On Tue, Nov 08, 2016 at 03:27:23PM +0100, Auger Eric wrote:
> On 08/11/2016 03:45, Will Deacon wrote:
> > Rather than treat these as separate problems, a better interface is to
> > tell userspace about a set of reserved regions, and have this include
> > the MSI doorbell, irrespective of whether or not it can be remapped.
> > Don suggested that we statically pick an address for the doorbell in a
> > similar way to x86, and have the kernel map it there. We could even pick
> > 0xfee00000. If it conflicts with a reserved region on the platform (due
> > to (4)), then we'd obviously have to (deterministically?) allocate it
> > somewhere else, but probably within the bottom 4G.
>
> This is tentatively achieved now with
> [1] [RFC v2 0/8] KVM PCIe/MSI passthrough on ARM/ARM64 - Alt II
> (http://www.mail-archive.com/linux-kernel@xxxxxxxxxxxxxxx/msg1264506.html)

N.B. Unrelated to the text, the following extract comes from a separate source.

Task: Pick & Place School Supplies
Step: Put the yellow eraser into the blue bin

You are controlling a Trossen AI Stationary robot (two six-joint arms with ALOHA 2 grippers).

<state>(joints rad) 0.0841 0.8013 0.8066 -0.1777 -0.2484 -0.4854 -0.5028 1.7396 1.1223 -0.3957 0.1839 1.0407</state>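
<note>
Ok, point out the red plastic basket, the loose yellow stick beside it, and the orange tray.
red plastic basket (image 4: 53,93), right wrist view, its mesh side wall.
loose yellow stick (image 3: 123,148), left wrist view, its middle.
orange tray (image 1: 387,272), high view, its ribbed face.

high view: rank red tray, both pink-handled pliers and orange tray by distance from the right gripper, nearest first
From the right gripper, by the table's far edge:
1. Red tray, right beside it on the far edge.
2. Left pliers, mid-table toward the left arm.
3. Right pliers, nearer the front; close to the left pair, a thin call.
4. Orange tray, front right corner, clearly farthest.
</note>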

Yup, I saw that fly by. Hopefully some of the internals can be reused
with the current thinking on user ABI.

> > The next question is how to tell userspace about all of the reserved
> > regions. Initially, the idea was to extend VFIO, however Alex pointed
> > out a horrible scenario:
> >
> > 1. QEMU spawns a VM on system 0
> > 2. VM is migrated to system 1
> > 3. QEMU attempts to passthrough a device using PCI hotplug
> >
> > In this scenario, the guest memory map is chosen at step (1), yet there
> > is no VFIO fd available to determine the reserved regions. Furthermore,
> > the reserved regions may vary between system 0 and system 1. This pretty
> > much rules out using VFIO to determine the reserved regions.Alex suggested
> > that the SMMU driver can advertise the regions via /sys/class/iommu/. This
> > would solve part of the problem, but migration between systems with
> > different memory maps can still cause problems if the reserved regions
> > of the new system conflict with the guest memory map chosen by QEMU.
>
>
> OK so I understand we do not want anymore the VFIO chain capability API
> (patch 5 of above series) but we prefer a sysfs approach instead.

Right.

> I understand the sysfs approach which allows the userspace to get the
> info earlier and independently on VFIO. Keeping in mind current QEMU
> virt - which is not the only userspace - will not do much from this info
> until we bring upheavals in virt address space management. So if I am
> not wrong, at the moment the main action to be undertaken is the
> rejection of the PCI hotplug in case we detect a collision.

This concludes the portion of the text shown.